WHAT THIS TASK INVOLVES
Print out the data that follows exactly, character for character, apart from the pictures.

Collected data
»»
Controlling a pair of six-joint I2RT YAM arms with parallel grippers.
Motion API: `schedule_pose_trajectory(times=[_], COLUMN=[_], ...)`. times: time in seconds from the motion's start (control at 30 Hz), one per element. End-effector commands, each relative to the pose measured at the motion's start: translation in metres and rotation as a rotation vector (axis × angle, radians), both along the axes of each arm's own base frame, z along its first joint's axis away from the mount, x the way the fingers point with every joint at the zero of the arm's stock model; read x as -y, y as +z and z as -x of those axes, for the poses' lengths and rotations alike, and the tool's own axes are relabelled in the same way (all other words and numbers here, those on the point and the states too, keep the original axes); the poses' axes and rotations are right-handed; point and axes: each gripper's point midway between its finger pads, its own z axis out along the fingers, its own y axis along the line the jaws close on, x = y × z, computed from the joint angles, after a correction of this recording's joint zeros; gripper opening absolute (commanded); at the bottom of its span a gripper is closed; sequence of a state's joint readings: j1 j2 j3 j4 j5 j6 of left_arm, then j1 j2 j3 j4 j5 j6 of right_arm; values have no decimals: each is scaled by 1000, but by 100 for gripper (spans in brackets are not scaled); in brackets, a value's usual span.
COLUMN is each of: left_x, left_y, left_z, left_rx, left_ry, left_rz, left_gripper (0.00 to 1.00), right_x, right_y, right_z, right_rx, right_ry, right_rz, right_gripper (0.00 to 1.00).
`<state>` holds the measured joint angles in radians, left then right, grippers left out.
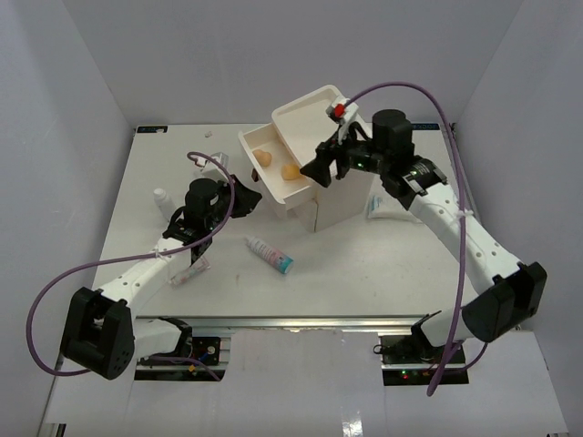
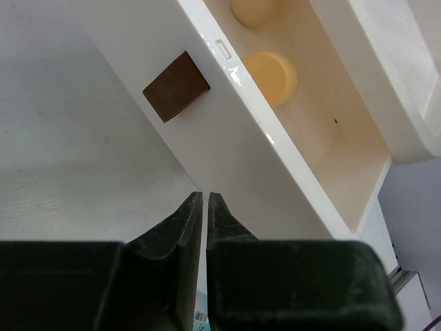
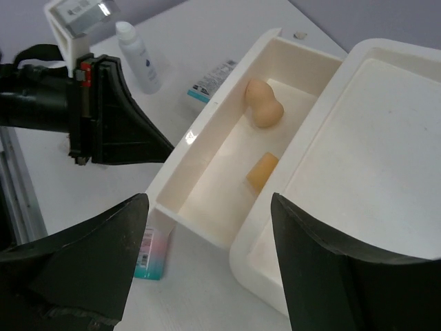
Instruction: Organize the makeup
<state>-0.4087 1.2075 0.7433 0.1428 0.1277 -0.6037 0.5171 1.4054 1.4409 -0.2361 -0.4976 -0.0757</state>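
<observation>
Sorting looks midway: two sponges (image 3: pixel 263 103) lie in the open drawer (image 3: pixel 196 131) beneath the right gripper (image 3: pixel 208 200), spread wide and empty, so the left gripper (image 2: pixel 205 196), closed on nothing, probably should fetch the tube (image 1: pixel 270 252) lying near it, toward its base.

- Your top external view looks down from above and behind the near edge of the table (image 1: pixel 364 264). It is far enough back to take in the whole table and the drawer box (image 1: pixel 344 196).
- Your left wrist view sits just behind the left hand (image 2: pixel 205 196). It faces along the fingers, very close to the front wall of the open drawer (image 2: pixel 207 131).
- Your right wrist view looks steeply down past the right hand (image 3: pixel 208 200) into that drawer from the other side, with the left hand also in frame.
- All three views share the open drawer and the two sponges (image 1: pixel 262 157) inside.
</observation>
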Motion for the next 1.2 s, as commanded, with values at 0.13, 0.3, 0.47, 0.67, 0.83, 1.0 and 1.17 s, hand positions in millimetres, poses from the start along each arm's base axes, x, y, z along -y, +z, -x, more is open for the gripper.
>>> schedule_pose_trajectory(times=[0.13, 0.3, 0.47, 0.67, 0.83, 1.0, 1.17], left_x=[5, 4, -1, -14, -14, -4, 12], left_y=[28, 31, 33, 34, 28, 29, 35], left_z=[-13, -18, -22, -28, -39, -54, -62], left_rx=[67, 75, 82, 89, 74, 79, 96], left_ry=[-13, -14, -5, 22, 4, -52, -127], left_rz=[40, 43, 43, 44, 55, 69, 96], left_gripper=[20, 21, 22, 24, 25, 26, 26], right_x=[-47, -42, -40, -45, -50, -55, -60], right_y=[-12, -27, -39, -54, -59, -64, -66], right_z=[-56, -87, -97, -102, -99, -94, -89], right_rx=[54, 89, 102, 92, 81, 70, 53], right_ry=[-253, -392, -424, -414, -381, -342, -304], right_rz=[165, 238, 272, 298, 297, 294, 285], right_gripper=[77, 72, 71, 63, 47, 27, 15])
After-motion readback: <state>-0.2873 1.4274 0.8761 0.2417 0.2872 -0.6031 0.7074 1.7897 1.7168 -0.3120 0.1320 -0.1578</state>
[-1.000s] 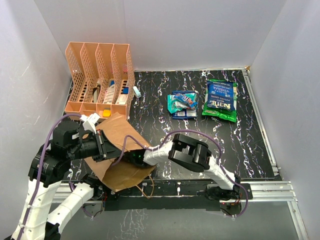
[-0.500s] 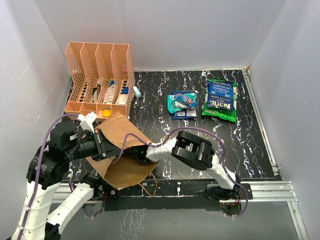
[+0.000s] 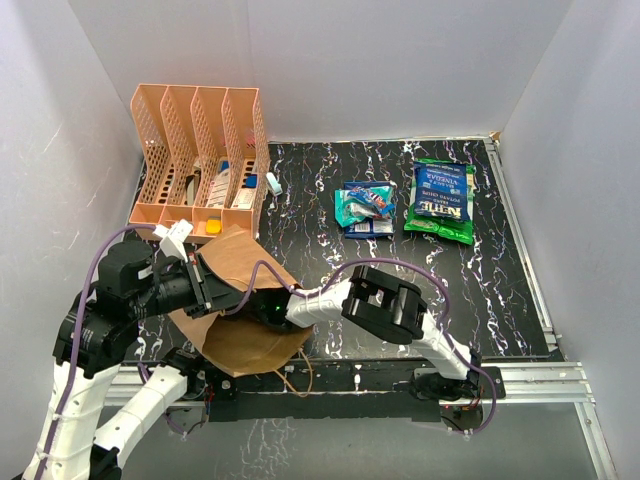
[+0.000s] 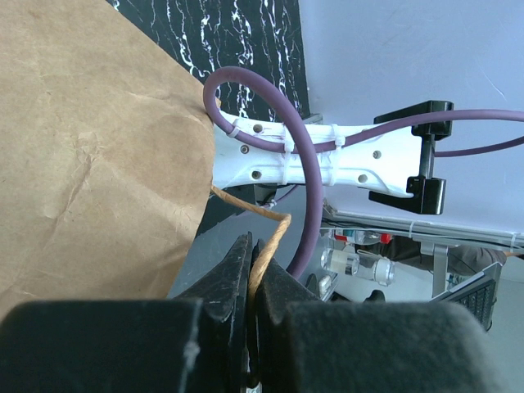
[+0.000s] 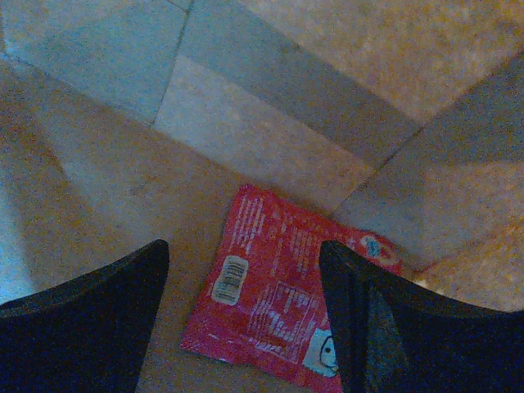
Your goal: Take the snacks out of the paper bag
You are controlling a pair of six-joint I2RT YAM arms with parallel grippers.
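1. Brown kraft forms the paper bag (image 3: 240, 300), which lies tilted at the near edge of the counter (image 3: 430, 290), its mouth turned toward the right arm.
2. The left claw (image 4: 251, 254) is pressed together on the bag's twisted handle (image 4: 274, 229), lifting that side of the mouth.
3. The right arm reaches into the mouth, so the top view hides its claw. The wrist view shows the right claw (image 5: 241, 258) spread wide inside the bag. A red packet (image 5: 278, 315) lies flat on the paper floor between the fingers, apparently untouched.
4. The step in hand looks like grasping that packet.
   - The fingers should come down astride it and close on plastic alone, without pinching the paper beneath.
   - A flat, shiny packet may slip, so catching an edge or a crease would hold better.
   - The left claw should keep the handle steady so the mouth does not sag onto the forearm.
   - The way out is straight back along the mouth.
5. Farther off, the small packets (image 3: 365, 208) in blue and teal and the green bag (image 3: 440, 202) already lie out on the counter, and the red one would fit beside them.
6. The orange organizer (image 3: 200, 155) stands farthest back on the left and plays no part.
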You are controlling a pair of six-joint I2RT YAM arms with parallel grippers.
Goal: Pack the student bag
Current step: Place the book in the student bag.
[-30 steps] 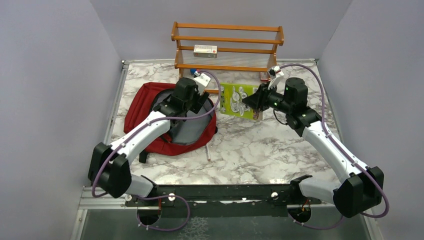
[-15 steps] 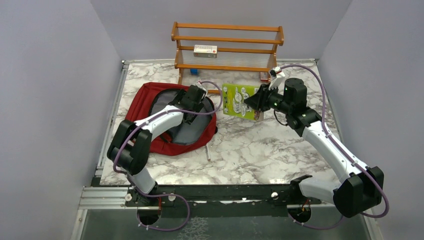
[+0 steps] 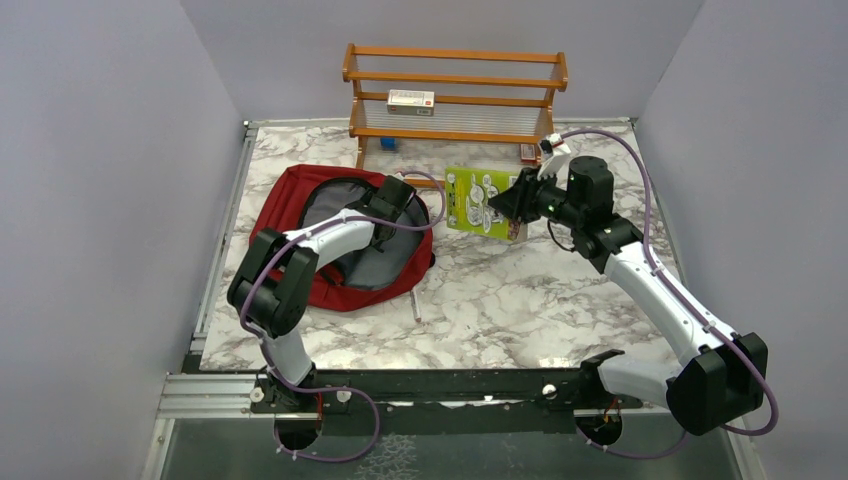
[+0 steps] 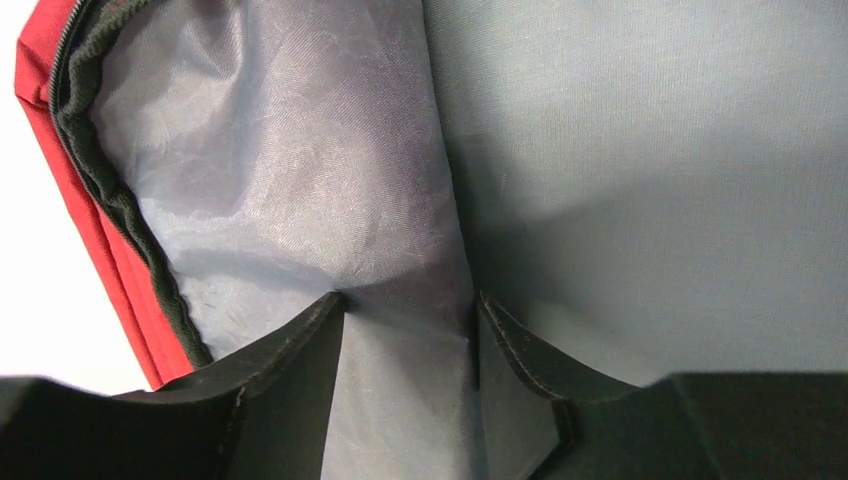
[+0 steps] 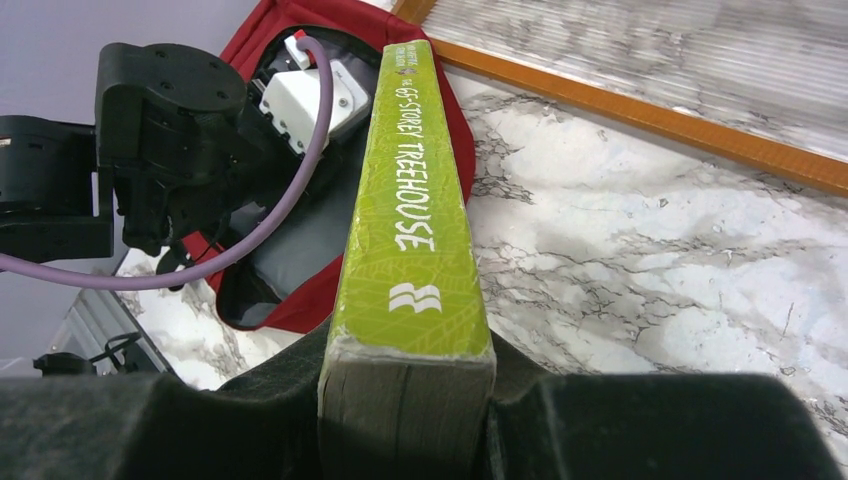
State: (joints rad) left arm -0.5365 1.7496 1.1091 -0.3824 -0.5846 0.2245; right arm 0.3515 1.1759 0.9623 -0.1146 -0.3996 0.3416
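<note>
One book (image 5: pixel 410 240) — right gripper (image 5: pixel 405 385) clamps it.

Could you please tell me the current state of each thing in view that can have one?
student bag: lying on the marble table, main compartment unzipped, grey lining showing.
green book: closed, tilted, gripped at one end.
right gripper: shut on the green book.
left gripper: inside the bag's opening, jaws apart around a fold of lining; grip unclear.
wooden rack: upright, small box on its middle shelf.
</note>
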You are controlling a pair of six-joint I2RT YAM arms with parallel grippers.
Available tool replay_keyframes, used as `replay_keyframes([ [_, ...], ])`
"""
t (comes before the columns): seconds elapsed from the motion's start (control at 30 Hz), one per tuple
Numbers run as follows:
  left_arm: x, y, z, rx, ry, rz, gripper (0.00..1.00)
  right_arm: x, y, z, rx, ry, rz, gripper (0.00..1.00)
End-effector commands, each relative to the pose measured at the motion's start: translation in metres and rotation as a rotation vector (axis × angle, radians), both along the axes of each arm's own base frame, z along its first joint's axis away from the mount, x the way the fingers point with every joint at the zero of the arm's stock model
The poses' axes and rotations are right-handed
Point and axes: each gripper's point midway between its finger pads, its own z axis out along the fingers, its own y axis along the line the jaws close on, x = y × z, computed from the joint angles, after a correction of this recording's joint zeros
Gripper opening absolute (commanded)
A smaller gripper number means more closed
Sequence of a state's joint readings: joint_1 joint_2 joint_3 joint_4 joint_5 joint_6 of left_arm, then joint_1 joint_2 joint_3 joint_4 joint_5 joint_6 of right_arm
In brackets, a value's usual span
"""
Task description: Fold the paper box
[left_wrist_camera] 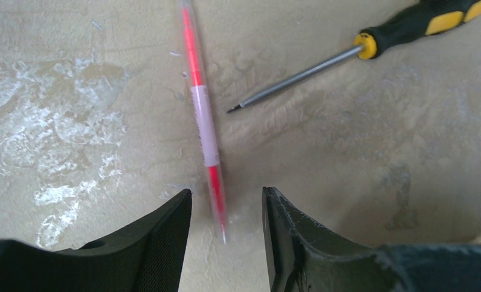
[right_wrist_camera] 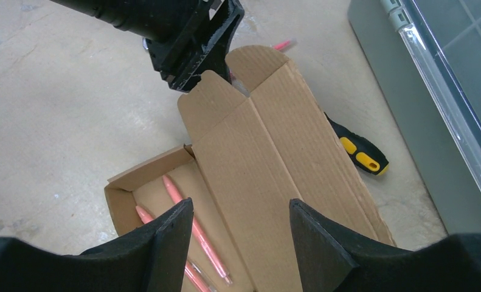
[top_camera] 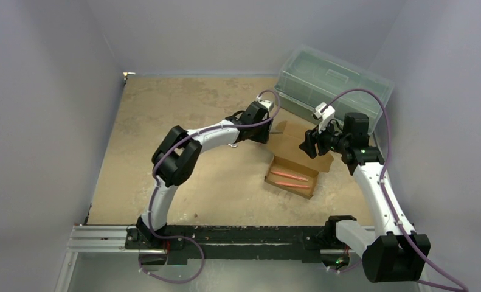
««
EXERCISE OUTPUT
Controlling a pair of six-joint I2RT YAM arms with parallel grippers.
Motion API: `schedule_pose_trajectory(times=[_], COLUMN=[_], ...)`. times: time in seconds from the motion's start (control at 30 Hz), one per element. End-effector commands, each relative to the pose measured at the motion's start: translation in metres and rotation as a rotation vector (axis × angle, radians), both along the axes of each arm's own base frame, z along its first joint's axis away from the mount, x the way the fingers point with every joint at the zero of the arm's stock model; read x as -y, y as +z and z as -x of those axes, for the poses' lengths and rotations alike, and the tool's own axes are relabelled in the same way (all other words and numbers here, those on the point and the states too, keep the original axes); the poses' axes and rotations are right-handed; point and axes: each gripper's point midway between its finger pads, its own z axis out along the fingers, its own y axis along the line the jaws close on, x = y × z, computed from the joint angles, after a correction of this recording's joint zeros; gripper opening absolute (commanded); at the bottom of its span a gripper is closed; sequence of a state's joint readings: j1 j2 j3 j4 j5 j6 of left_arm, then j1 j2 j3 j4 j5 j6 of right_arm; values have no decimals: each is scaled by 1000, but by 100 for gripper (spans in brackets are not scaled); in brackets, a value's usual span.
COLUMN is each of: left_x, left_y, left_z, left_rx, left_ry, left_rz, left_gripper (0.00 to 1.00), right_x, right_y, right_z, right_rx, right_ry, right_rz, right_gripper (0.00 to 1.00).
`<state>` holds the measured joint angles in radians, left then right, grippers left out.
Instruction: Organize the makeup
<state>-0.4087 1.2075 0.7433 0.1428 0.1277 -0.6037 0.5171 1.4054 1.4409 -0.2361 -0.4976 -0.0757</state>
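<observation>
Sorting looks midway: two sponges (image 3: pixel 263 103) lie in the open drawer (image 3: pixel 196 131) beneath the right gripper (image 3: pixel 208 200), spread wide and empty, so the left gripper (image 2: pixel 205 196), closed on nothing, probably should fetch the tube (image 1: pixel 270 252) lying near it, toward its base.

- Your top external view looks down from above and behind the near edge of the table (image 1: pixel 364 264). It is far enough back to take in the whole table and the drawer box (image 1: pixel 344 196).
- Your left wrist view sits just behind the left hand (image 2: pixel 205 196). It faces along the fingers, very close to the front wall of the open drawer (image 2: pixel 207 131).
- Your right wrist view looks steeply down past the right hand (image 3: pixel 208 200) into that drawer from the other side, with the left hand also in frame.
- All three views share the open drawer and the two sponges (image 1: pixel 262 157) inside.
</observation>
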Motion for the next 1.2 s, as commanded, with values at 0.13, 0.3, 0.47, 0.67, 0.83, 1.0 and 1.17 s, hand positions in millimetres, poses from the start along each arm's base axes, x, y, z along -y, +z, -x, more is open for the gripper.
>>> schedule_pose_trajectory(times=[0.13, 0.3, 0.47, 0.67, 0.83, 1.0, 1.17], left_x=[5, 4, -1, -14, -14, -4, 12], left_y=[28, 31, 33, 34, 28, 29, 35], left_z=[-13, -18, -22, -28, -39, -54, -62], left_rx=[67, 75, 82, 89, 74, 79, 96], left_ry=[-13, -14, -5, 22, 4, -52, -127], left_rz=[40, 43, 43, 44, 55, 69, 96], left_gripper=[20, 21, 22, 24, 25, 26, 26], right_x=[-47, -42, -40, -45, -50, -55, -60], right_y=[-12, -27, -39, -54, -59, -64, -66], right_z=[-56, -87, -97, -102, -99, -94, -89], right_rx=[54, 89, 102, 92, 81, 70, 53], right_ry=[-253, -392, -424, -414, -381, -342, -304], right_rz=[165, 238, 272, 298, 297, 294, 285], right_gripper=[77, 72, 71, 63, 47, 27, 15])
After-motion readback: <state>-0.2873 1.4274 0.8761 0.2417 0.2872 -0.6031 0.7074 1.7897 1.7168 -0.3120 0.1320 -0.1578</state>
[-1.000s] 
[-0.500s] 
[+0.000s] 
[+0.000s] 
[+0.000s] 
Your goal: Take the snacks out of the paper bag
You are controlling a pair of six-joint I2RT YAM arms with parallel grippers.
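1. Brown kraft forms the paper bag (image 3: 240, 300), which lies tilted at the near edge of the counter (image 3: 430, 290), its mouth turned toward the right arm.
2. The left claw (image 4: 251, 254) is pressed together on the bag's twisted handle (image 4: 274, 229), lifting that side of the mouth.
3. The right arm reaches into the mouth, so the top view hides its claw. The wrist view shows the right claw (image 5: 241, 258) spread wide inside the bag. A red packet (image 5: 278, 315) lies flat on the paper floor between the fingers, apparently untouched.
4. The step in hand looks like grasping that packet.
   - The fingers should come down astride it and close on plastic alone, without pinching the paper beneath.
   - A flat, shiny packet may slip, so catching an edge or a crease would hold better.
   - The left claw should keep the handle steady so the mouth does not sag onto the forearm.
   - The way out is straight back along the mouth.
5. Farther off, the small packets (image 3: 365, 208) in blue and teal and the green bag (image 3: 440, 202) already lie out on the counter, and the red one would fit beside them.
6. The orange organizer (image 3: 200, 155) stands farthest back on the left and plays no part.
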You are controlling a pair of six-joint I2RT YAM arms with parallel grippers.
Goal: Pack the student bag
Current step: Place the book in the student bag.
[-30 steps] 
[-15 steps] 
[+0 steps] 
[+0 steps] 
[+0 steps] 
State: (joints rad) left arm -0.5365 1.7496 1.1091 -0.3824 -0.5846 0.2245; right arm 0.3515 1.1759 0.9623 -0.1146 -0.3996 0.3416
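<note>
One book (image 5: pixel 410 240) — right gripper (image 5: pixel 405 385) clamps it.

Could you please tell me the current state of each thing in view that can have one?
student bag: lying on the marble table, main compartment unzipped, grey lining showing.
green book: closed, tilted, gripped at one end.
right gripper: shut on the green book.
left gripper: inside the bag's opening, jaws apart around a fold of lining; grip unclear.
wooden rack: upright, small box on its middle shelf.
</note>
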You are controlling a pair of six-joint I2RT YAM arms with parallel grippers.
Available tool replay_keyframes, used as `replay_keyframes([ [_, ...], ])`
"""
t (comes before the columns): seconds elapsed from the motion's start (control at 30 Hz), one per tuple
Numbers run as follows:
  left_arm: x, y, z, rx, ry, rz, gripper (0.00..1.00)
  right_arm: x, y, z, rx, ry, rz, gripper (0.00..1.00)
End-effector commands, each relative to the pose measured at the motion's start: translation in metres and rotation as a rotation vector (axis × angle, radians), both along the axes of each arm's own base frame, z along its first joint's axis away from the mount, x the way the fingers point with every joint at the zero of the arm's stock model
The poses' axes and rotations are right-handed
Point and axes: each gripper's point midway between its finger pads, its own z axis out along the fingers, its own y axis along the line the jaws close on, x = y × z, computed from the joint angles, after a correction of this recording's joint zeros
Gripper opening absolute (commanded)
A smaller gripper number means more closed
Sequence of a state's joint readings: joint_1 joint_2 joint_3 joint_4 joint_5 joint_6 of left_arm, then joint_1 joint_2 joint_3 joint_4 joint_5 joint_6 of right_arm
In brackets, a value's usual span
"""
Task description: Fold the paper box
[left_wrist_camera] 
[right_wrist_camera] 
[top_camera] 

The exercise contains nothing more.